This Fact Sheet is about frequently asked questions that address the federal income tax consequences of compensation payments for forced sterilization.
These frequently asked questions (FAQs) are being issued to provide general information to taxpayers and tax professionals as expeditiously as possible. Accordingly, these FAQs may not address any particular taxpayer’s specific facts and circumstances, and they may be updated or modified upon further review. Because these FAQs have not been published in the Internal Revenue Bulletin, they will not be relied on or used by the IRS to resolve a case. Similarly, if an FAQ turns out to be an inaccurate statement of the law as applied to a particular taxpayer’s case, the law will control the taxpayer’s tax liability. Nonetheless, a taxpayer who reasonably and in good faith relies on these FAQs will not be subject to a penalty that provides a reasonable cause standard for relief, including a negligence penalty or other accuracy-related penalty, to the extent that reliance results in an underpayment of tax. Any later updates or modifications to these FAQs will be dated to enable taxpayers to confirm the date on which any changes to the FAQs were made. Additionally, prior versions of these FAQs will be maintained on IRS.gov to ensure that taxpayers, who may have relied on a prior version, can locate that version if they later need to do so.
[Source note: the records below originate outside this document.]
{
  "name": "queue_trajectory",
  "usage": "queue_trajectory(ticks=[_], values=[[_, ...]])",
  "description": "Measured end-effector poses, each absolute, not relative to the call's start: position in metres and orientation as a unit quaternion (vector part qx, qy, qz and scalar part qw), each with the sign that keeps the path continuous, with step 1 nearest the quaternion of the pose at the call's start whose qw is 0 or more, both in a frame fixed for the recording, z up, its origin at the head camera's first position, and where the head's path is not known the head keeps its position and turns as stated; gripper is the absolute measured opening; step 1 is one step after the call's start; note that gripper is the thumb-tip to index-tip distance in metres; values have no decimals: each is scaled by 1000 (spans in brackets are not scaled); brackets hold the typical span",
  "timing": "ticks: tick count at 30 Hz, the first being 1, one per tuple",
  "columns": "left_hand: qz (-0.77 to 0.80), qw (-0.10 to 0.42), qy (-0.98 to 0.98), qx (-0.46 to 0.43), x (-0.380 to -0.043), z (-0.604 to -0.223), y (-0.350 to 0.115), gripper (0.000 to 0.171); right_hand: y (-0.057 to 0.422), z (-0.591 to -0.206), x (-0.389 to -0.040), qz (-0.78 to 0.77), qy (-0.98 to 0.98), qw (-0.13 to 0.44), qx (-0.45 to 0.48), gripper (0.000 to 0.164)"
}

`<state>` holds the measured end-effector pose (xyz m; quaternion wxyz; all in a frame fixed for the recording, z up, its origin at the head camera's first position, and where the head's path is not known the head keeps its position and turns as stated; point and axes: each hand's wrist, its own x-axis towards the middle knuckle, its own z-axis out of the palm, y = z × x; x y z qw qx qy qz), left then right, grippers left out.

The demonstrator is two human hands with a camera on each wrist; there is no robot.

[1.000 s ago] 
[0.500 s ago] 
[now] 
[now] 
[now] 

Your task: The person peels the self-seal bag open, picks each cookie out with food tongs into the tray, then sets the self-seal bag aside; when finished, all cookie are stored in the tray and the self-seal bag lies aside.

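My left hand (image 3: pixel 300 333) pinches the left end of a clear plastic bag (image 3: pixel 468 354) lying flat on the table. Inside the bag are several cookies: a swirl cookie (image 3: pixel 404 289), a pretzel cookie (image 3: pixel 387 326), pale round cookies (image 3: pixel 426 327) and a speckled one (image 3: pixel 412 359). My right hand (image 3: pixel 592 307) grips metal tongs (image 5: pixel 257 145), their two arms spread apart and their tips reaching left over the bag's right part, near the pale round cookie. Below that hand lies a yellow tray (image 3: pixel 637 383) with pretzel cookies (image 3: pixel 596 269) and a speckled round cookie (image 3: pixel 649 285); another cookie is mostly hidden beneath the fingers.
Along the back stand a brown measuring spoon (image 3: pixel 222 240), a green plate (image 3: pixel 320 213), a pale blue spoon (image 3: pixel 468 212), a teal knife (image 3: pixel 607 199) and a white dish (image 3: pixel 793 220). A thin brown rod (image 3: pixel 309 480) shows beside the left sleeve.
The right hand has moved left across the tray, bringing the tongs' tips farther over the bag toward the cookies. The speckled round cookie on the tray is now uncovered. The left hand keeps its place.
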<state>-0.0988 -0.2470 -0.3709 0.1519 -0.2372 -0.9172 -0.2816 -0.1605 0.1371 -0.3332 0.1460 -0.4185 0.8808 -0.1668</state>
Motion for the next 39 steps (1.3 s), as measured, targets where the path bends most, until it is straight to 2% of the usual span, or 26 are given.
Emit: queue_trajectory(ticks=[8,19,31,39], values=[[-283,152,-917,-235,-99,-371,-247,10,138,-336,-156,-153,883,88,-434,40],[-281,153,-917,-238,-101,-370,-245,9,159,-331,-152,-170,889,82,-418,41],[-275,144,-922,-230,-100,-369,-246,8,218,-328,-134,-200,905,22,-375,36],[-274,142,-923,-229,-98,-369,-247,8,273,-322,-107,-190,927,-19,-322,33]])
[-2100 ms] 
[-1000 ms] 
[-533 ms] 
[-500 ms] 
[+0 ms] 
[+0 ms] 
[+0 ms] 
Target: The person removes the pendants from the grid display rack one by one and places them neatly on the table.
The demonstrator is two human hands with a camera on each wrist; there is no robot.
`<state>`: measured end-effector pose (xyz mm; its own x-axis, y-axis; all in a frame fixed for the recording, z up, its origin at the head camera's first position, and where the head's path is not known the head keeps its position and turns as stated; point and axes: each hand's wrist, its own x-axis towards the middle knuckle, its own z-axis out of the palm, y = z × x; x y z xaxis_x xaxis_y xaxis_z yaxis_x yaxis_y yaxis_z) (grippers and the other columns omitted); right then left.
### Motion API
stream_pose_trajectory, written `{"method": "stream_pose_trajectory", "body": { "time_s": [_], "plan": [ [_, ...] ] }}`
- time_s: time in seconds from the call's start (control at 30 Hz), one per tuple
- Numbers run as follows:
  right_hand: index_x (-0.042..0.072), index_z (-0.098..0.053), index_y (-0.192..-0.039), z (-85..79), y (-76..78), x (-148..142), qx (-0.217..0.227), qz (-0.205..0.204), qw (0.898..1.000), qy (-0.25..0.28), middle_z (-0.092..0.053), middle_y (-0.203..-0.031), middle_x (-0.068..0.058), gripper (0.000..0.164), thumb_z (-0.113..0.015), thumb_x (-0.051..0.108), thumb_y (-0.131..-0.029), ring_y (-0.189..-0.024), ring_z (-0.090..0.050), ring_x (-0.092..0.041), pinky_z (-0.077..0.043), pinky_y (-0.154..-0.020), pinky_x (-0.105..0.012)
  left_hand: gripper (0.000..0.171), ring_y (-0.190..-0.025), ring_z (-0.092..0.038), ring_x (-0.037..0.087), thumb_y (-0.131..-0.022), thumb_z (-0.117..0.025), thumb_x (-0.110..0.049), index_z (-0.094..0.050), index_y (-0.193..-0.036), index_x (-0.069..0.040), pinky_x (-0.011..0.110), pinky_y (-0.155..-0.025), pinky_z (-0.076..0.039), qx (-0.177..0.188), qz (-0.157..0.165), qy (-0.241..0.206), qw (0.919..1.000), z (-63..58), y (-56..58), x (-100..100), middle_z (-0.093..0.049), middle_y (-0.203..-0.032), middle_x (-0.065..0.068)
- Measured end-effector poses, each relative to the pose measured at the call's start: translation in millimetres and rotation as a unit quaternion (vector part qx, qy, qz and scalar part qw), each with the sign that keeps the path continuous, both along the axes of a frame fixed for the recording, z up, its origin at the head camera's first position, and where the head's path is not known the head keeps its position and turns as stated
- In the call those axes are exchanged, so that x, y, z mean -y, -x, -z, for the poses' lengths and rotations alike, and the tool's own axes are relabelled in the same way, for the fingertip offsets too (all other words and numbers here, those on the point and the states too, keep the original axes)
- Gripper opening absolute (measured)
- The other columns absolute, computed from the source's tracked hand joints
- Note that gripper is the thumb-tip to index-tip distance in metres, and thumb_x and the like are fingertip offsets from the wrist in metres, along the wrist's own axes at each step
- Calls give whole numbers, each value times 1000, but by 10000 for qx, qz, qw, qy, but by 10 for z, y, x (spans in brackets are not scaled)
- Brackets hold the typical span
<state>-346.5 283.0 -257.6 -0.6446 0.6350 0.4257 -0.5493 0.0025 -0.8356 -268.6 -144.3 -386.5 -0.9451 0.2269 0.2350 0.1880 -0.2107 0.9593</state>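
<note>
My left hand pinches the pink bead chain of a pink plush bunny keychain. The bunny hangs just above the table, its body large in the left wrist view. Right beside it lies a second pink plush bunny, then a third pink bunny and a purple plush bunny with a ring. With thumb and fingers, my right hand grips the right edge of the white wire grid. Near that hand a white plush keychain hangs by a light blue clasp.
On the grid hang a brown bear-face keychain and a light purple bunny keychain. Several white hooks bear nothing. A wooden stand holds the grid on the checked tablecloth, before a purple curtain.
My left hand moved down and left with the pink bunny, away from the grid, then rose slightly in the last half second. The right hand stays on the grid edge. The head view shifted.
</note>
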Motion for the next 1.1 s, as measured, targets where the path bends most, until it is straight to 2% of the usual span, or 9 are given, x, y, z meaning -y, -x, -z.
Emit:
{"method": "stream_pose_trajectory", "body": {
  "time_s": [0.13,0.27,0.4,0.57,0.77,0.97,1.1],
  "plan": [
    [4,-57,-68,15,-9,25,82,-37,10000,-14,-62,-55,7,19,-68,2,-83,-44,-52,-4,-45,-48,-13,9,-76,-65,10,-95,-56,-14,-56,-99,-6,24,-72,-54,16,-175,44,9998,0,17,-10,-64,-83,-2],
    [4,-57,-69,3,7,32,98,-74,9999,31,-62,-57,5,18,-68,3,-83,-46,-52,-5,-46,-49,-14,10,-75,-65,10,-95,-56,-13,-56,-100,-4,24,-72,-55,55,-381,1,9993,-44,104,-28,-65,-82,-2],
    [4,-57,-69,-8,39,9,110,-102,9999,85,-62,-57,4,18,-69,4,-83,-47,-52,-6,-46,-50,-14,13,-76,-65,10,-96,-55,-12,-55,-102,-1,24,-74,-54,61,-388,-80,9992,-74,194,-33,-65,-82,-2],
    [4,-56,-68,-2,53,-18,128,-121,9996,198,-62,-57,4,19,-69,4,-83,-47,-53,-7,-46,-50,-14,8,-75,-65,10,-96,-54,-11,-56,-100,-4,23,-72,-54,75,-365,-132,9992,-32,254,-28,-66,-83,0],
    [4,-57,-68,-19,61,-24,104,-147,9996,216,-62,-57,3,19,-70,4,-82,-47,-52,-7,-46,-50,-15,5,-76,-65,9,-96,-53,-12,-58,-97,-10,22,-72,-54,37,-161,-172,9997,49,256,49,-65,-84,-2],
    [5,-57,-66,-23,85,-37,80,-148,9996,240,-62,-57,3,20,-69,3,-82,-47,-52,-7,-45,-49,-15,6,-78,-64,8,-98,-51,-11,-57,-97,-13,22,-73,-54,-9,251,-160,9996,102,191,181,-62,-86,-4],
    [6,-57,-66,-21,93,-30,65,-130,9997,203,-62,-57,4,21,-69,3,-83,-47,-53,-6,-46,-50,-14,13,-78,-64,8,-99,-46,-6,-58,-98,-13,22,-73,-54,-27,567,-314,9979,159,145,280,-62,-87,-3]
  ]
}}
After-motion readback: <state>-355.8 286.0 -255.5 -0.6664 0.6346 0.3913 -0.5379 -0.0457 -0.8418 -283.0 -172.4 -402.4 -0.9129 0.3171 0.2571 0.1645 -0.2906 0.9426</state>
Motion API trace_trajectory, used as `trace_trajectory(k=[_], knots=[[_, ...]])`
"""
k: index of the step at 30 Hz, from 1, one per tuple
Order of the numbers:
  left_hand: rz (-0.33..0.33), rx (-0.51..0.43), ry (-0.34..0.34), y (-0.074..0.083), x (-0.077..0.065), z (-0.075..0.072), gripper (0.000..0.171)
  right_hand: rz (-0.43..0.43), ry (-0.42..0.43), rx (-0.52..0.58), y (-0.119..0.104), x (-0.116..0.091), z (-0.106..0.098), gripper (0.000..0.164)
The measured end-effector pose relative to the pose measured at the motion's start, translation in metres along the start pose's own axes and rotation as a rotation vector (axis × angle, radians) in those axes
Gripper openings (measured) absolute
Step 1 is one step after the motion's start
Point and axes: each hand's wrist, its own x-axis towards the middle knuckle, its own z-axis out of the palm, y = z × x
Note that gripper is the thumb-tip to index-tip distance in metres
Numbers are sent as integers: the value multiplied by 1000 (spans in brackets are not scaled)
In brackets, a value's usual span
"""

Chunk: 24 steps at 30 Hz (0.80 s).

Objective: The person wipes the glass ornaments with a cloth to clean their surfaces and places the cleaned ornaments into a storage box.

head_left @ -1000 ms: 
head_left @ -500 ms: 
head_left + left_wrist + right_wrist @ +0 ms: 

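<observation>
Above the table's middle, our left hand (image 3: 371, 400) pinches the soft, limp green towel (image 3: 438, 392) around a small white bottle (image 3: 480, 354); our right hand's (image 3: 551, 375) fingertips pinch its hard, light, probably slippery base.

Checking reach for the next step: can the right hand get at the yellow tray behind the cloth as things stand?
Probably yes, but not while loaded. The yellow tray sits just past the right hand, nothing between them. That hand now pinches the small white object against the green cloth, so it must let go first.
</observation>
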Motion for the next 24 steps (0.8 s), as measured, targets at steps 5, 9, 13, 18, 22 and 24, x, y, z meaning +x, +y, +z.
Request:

Frequently asked questions about compensation payments made by states for forced sterilization
The Department of the Treasury and the Internal Revenue Service (IRS) understand that some states have enacted legislation to compensate victims of forced, involuntary, or coerced sterilization under state programs. These states have made payments to those victims pursuant to the legislation (compensation payments for forced sterilization).
Q1. Are compensation payments for forced sterilization required to be included in the gross income of individuals who receive the payments? (added April 14, 2023)
A1. No. Compensation payments for forced sterilization are excluded from the gross income of the recipients for Federal income tax purposes because the payments are compensatory damages for physical injuries under section 104(a)(2) of the Internal Revenue Code.
Q2. Should states file a Form 1099-MISC, Miscellaneous Information, or any other type of information return with the IRS, and furnish a copy to the recipient, to report the amount of a compensation payment for forced sterilization? (added April 14, 2023)
A2. No. Because compensation payments for forced sterilization are excluded from the gross income of the recipient for Federal income tax purposes, states should not file or furnish a Form 1099-MISC, Miscellaneous Income or any other type of other information return to report the payments.
Q3. If I received a compensation payment for forced sterilization and included it in gross income on my Federal income tax return for a prior year, what should I do? (added April 14, 2023)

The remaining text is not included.